Entri Populer

Kamis, 30 Oktober 2008

kejahatan dunia maya

Kemajuan teknologi yang menawarkan komunikasi dua arah dengan kecepatan dan daya jangkau lintas Negara, bahkan lintas Benua yang kemudian menjadi awal dicetuskannya “era’ yang disebut “globalisasi” yang ditandai dengan adanya kesepakatan perdagangan bebas dan penghapusan bea impor barang antar negara-negara Asean Free Trade Area / North American Free Trade Agreement (AFTA/NAFTA). Tiap negara akan memicu dan memacu komoditi unggulannya agar dapat terus bertahan dan mampu bersaing dengan negara lainnya. Secara individu, semua orang dituntut untuk menyeimbangkan dirinya, kemampuannya, cara berfikir dan intelektualnya dengan semua hal yang terkait dengan era ini.
Kondisi struktural institusi bisnis negara-negara di dunia akan menghadapi pakem baru, dideregulasi sedemikian rupa sehingga meninggalkan pakem monopolistik protektif yang mulai usang, menjadi pakem liberalisasi dan privatisasi. Hal tersebut akan mengubah peta persaingan ekonomi antar negara tersebut menjadi lebih terbuka dan transparan. Tiap negara kini tengah mempersiapkan stimulan peningkat daya saing komoditi mereka.
Peta persaingan global tersebut akan semakin dipermudah oleh kenyataan teknologi yang semakin menjanjikan kecepatan dan kemudahan melalui jaringan komunikasi dimensi ketiga yang telah lahir melalui penggabungan komputer dengan telekomunikasi, sebuah fenomena luar biasa yang telah mengubah konfigurasi model komunikasi konvensional.

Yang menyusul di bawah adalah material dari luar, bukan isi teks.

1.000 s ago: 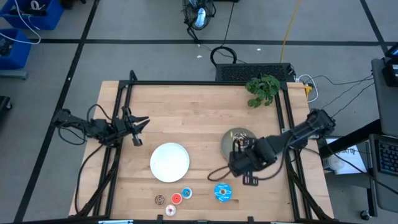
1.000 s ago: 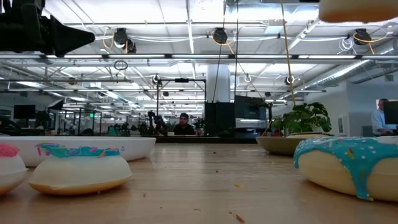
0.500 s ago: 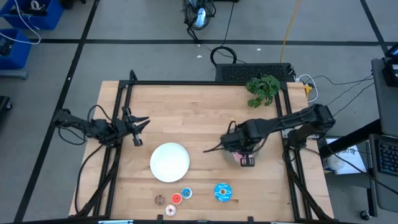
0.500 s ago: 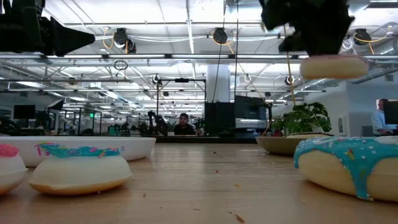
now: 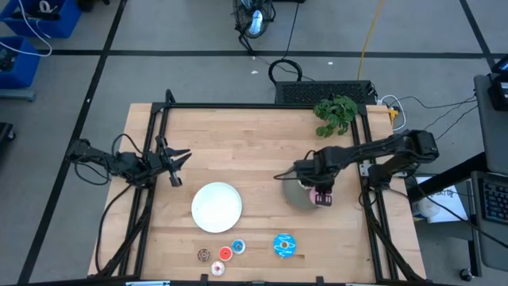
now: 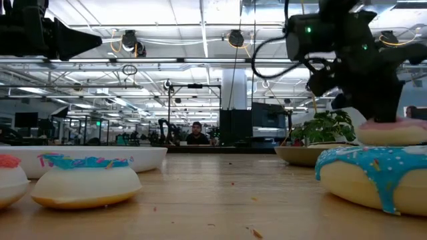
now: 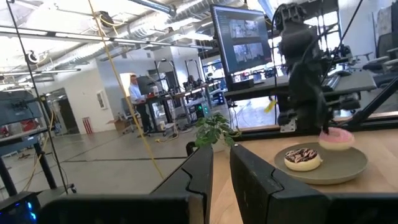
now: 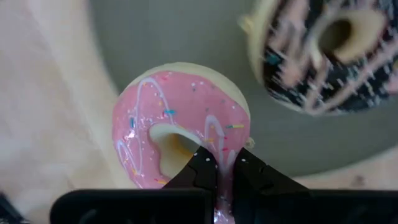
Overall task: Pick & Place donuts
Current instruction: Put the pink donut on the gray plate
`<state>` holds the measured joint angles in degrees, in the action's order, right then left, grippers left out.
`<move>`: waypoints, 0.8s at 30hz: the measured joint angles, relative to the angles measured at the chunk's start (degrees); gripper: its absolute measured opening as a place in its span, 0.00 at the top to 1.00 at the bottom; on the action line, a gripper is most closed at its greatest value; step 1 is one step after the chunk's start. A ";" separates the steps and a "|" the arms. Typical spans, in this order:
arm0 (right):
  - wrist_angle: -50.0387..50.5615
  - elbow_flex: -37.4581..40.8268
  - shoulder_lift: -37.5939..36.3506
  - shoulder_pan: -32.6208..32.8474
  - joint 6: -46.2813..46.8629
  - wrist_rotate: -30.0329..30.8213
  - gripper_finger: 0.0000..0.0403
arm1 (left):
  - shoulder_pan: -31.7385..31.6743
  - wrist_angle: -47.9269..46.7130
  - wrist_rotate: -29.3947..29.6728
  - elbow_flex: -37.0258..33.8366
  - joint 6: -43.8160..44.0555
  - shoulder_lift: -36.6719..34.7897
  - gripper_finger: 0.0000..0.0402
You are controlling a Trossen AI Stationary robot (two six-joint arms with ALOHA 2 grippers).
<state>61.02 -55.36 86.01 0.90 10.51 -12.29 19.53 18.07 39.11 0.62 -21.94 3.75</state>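
My right gripper [image 5: 321,196] is shut on the pink donut [image 8: 180,130] over the near rim of the grey plate [image 5: 297,195]. The sprinkled dark brown donut [image 8: 323,53] lies flat on that plate, beside the pink one. The large blue donut [image 5: 284,245] lies on the table near the near edge. To its left lie the tiny brown [image 5: 205,254], red [image 5: 225,253], blue [image 5: 237,247] and whitish-pink [image 5: 217,268] donuts. My left gripper [image 5: 178,167] waits open at the table's left edge. My right gripper holds the pink donut by its ring wall [image 8: 225,155], one finger in the hole and one outside. The fingers come from above, pointing down. The donut lies level below them, partly over the plate's rim and partly over the wood. Whether it rests on the plate I cannot tell.
A white plate [image 5: 217,206] sits left of the grey one, toward the table's middle. A green plant [image 5: 335,114] stands at the far right corner. A black frame [image 5: 238,106] runs along the table's edges. Bare wood lies between the plates and the far edge.
My right gripper has carried the pink donut from beside the large blue donut toward the far edge and over the grey plate. It has then come down, so the donut has dropped from high above the table to about plate level. The fingers have stayed shut on it.
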 joint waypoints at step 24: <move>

Menurut Didi M.Arief Mansur, “ Jika dimensi pertama adalah kenyataan keras dalam kehidupan empiris (hard reality), dimensi kedua adalah kenyataan dalam kehidupan simbolik dan nilai-nilai yang dibentuk (Soft reality), maka dimensi ketiganya adalah kenyataan maya (virtual reality)”[1].

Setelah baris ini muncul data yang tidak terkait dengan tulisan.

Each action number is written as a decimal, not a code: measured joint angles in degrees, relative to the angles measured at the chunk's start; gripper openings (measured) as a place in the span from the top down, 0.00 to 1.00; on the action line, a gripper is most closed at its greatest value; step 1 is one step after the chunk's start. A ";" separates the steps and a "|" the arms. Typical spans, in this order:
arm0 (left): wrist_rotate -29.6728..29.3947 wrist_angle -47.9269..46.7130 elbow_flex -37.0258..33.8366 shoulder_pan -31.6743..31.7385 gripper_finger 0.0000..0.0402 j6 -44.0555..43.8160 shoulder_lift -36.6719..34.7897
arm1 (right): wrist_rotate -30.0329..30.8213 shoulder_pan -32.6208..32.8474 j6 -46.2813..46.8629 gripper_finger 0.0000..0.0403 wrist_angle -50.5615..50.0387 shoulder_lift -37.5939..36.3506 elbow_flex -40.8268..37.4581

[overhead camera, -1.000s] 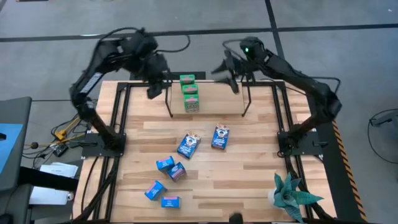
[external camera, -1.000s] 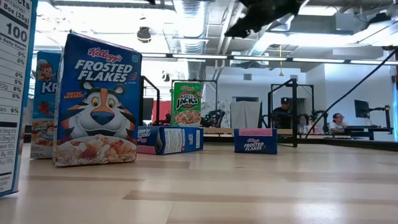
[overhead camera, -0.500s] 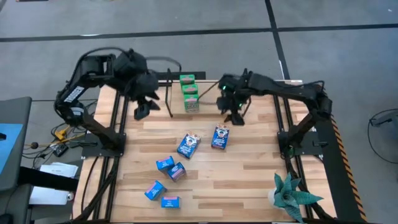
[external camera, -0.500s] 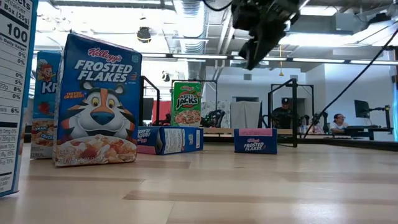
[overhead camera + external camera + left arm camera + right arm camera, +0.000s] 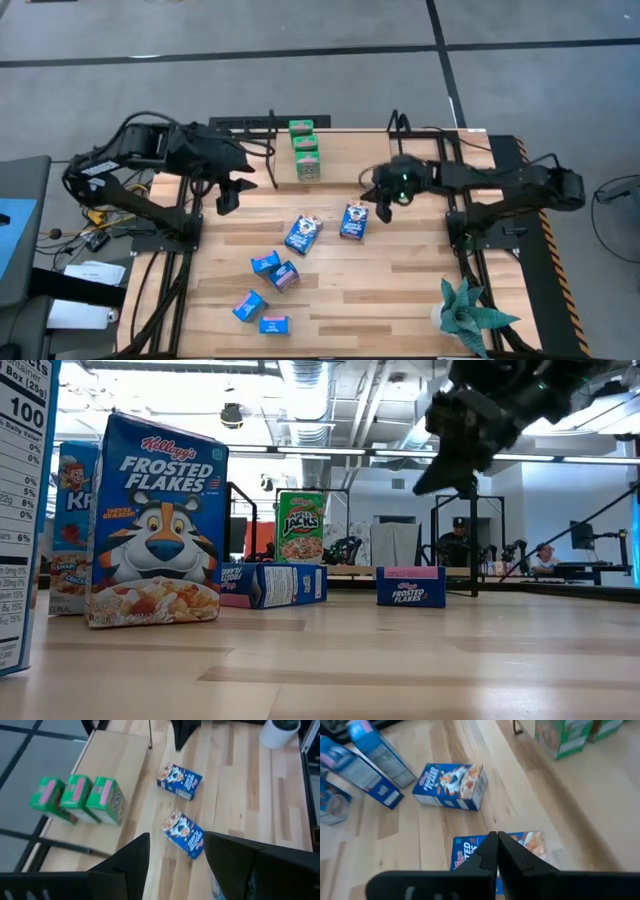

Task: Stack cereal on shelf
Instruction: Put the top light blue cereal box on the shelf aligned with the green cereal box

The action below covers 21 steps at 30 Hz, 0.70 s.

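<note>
Frosted Flakes box (image 5: 155,525) upright near camera, dark arm (image 5: 480,420) overhead

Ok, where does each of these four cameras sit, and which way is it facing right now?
High: overhead, straight down on table, both arms, shelf.
Low: at tabletop height, level toward the room; right gripper overhead.
Left wrist: on left arm, past its open fingers toward green boxes.
Right wrist: on right arm, shut fingers above a dark blue box.
Shared: both wrist views show the green boxes.

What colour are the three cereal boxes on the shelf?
Green boxes with pink tops; the left wrist view shows them best.
</note>
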 joint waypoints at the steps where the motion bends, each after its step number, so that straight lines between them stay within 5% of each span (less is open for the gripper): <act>1: 0.02 1.99 -1.89 0.00 0.57 -0.19 -0.71 | 1.44 1.15 1.05 0.93 1.43 0.38 -1.09; 11: 0.47 15.03 -13.01 0.04 0.57 0.44 -4.67 | 11.97 7.91 7.38 0.96 3.39 0.52 -7.64; 16: 1.68 14.80 -13.06 0.09 0.57 1.35 -4.79 | 12.10 10.58 6.58 0.94 10.76 5.36 -7.73; 21: 9.18 9.52 -13.06 -0.18 0.57 -2.44 -4.91 | 11.47 15.61 10.25 0.93 18.63 13.75 -7.35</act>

Dalam dimensi ketiga inilah dunia berada dalam satu jaringan komputer yang terhubung di seluruh dunia, yang pada perkembangannya dikenal dengan istilah internet (internasional network), yang oleh Budi Sutedjo didefinisikan sebagai “sebuah jaringan komputer yang sangat besar yang terdiri dari jaringan-jaringan kecil yang saling terhubung yang menjangkau seluruh dunia”[2]. Kondisi ini menjanjikan perkembangan dan kemajuan luar biasa bagi seluruh manusia di dunia, transparansi yang diharapkan, kemudahan, kecepatan, kebebasan dan semua bentuk simbolik dari kesejahteraan tergambar pada awal lahirnya jaringan ini. Namun, seperti halnya teknologi-teknologi sebelumnya selain menunjukkan kemajuan dan menjanjikan hal-hal luar biasa dalam kehidupan, iapun menjanjikan sebuah risiko besar bagi kesejahteraan itu sendiri.
Nyaris semua orang, pembuat bisnis nasional dan Internasional ,menjadikan internet sebagai fasilitas, bahkan menjadikannya sebagai transportasi kilat dalam menjalankan bisnisnya. Mulai dari transfer antar perusahaan, jual-beli jarak jauh, gaji karyawan, pemasaran, hingga komunikasi dua arah “dunia maya” (cyberspace).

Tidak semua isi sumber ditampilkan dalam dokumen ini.